**Description of the task**: Would you please return every line from the listing that contains the word "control"?

**Data extract**:
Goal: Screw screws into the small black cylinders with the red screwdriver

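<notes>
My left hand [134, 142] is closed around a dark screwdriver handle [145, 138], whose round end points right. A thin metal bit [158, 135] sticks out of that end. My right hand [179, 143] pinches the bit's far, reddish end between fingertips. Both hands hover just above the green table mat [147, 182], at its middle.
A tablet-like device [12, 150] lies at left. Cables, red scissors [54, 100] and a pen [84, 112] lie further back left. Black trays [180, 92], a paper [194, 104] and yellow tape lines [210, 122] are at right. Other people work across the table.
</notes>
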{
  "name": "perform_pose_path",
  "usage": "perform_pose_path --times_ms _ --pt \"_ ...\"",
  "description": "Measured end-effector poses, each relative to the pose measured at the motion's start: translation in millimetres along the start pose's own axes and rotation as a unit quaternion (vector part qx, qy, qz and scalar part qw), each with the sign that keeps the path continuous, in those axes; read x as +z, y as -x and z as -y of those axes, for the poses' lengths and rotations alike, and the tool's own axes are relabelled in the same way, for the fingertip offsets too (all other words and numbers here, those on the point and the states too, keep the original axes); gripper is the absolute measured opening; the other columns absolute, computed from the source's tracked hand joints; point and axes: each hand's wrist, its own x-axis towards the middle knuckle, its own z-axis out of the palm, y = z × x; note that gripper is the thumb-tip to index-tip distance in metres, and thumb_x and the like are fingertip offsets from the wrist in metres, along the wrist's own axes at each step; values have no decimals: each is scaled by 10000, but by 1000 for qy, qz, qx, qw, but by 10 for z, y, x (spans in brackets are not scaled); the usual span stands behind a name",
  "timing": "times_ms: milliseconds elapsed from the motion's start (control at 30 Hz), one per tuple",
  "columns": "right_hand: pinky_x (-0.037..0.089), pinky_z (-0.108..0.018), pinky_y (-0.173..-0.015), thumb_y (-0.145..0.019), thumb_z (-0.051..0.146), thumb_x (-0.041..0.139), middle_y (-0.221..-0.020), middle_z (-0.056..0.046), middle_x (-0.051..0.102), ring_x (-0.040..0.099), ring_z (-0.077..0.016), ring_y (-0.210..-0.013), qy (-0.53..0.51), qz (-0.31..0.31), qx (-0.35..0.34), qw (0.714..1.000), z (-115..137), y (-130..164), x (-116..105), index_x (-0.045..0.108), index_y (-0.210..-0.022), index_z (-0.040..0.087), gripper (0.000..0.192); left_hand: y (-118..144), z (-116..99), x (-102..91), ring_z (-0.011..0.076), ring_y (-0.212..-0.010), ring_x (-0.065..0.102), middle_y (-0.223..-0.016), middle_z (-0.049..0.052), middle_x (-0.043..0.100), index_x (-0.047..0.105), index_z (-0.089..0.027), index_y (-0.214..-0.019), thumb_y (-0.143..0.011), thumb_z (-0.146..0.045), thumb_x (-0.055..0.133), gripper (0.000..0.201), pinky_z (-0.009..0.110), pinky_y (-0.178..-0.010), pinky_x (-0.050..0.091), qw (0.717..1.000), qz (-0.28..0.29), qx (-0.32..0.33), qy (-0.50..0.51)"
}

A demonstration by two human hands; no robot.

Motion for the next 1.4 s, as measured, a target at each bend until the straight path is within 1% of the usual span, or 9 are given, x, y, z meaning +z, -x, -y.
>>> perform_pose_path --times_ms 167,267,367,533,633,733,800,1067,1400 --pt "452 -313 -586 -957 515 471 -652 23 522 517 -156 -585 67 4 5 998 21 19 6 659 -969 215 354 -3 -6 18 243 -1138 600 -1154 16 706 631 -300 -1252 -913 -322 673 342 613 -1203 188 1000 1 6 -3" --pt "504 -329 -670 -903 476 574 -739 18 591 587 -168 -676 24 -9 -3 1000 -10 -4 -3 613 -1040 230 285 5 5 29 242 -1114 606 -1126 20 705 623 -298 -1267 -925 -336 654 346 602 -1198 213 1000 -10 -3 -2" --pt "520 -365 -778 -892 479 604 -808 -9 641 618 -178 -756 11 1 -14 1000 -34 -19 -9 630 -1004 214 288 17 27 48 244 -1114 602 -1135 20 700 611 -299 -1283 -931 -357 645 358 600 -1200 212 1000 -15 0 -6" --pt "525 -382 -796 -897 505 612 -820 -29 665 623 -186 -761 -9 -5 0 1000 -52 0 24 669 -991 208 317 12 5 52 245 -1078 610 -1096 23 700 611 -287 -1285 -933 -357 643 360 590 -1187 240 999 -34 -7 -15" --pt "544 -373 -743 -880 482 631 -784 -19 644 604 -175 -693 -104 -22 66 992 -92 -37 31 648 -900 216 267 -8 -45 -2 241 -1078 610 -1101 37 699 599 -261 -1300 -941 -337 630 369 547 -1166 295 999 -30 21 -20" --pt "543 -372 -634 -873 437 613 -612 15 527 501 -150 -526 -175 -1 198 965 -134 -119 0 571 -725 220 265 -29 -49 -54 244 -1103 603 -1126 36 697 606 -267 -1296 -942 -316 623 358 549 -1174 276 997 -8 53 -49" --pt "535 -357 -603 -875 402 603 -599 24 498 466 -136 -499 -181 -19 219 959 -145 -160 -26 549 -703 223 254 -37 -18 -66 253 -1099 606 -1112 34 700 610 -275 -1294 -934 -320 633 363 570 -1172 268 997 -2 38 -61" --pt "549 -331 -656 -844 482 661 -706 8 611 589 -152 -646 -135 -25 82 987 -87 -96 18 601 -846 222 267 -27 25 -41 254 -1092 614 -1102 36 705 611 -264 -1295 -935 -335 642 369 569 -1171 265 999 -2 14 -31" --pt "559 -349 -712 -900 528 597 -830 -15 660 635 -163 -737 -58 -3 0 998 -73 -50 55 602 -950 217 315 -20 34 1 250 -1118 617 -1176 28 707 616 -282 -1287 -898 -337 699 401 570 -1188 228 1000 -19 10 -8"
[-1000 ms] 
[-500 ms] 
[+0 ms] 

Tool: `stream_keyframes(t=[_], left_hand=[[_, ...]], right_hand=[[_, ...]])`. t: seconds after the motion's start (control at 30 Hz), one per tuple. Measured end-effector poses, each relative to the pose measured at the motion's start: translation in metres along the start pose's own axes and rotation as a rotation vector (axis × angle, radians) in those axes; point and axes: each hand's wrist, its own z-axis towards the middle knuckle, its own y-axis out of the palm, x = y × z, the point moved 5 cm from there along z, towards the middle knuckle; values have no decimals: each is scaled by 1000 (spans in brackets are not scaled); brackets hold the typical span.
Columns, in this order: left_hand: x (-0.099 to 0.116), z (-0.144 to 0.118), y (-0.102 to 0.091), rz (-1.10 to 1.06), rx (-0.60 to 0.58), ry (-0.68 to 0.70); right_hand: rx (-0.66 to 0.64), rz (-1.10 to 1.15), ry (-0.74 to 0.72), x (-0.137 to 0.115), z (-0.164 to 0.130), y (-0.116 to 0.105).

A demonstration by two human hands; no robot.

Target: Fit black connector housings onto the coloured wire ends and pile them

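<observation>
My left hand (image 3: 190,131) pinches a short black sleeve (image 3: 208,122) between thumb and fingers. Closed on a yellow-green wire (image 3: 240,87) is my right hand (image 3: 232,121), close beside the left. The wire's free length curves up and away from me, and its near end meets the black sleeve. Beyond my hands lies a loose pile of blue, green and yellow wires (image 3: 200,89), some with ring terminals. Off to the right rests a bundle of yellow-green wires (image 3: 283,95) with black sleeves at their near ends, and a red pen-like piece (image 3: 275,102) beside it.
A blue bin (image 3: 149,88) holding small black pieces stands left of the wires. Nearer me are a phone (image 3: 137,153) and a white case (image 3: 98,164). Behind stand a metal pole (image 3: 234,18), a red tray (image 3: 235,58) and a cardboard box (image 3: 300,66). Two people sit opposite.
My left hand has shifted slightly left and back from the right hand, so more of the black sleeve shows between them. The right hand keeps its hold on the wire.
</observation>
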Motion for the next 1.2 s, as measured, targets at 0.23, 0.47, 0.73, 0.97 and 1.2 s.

**Answer box**:
  "timing": "times_ms: milliseconds elapsed from the motion's start (control at 30 Hz), one per tuple",
Tool: `stream_keyframes(t=[_], left_hand=[[_, ...]], right_hand=[[_, ...]])`. t: seconds after the motion's start (control at 30 Hz), one per tuple. Measured end-effector poses, each relative to the pose measured at the motion's start: translation in metres along the start pose's own axes and rotation as a rotation vector (axis × angle, radians) in those axes; point and axes: each hand's wrist, its own z-axis towards the middle knuckle, its own y-axis out of the palm, x = y × z, the point moved 5 cm from there along z, towards the middle knuckle; values have no decimals: each is scaled by 1000 (spans in brackets are not scaled); brackets hold the typical span.

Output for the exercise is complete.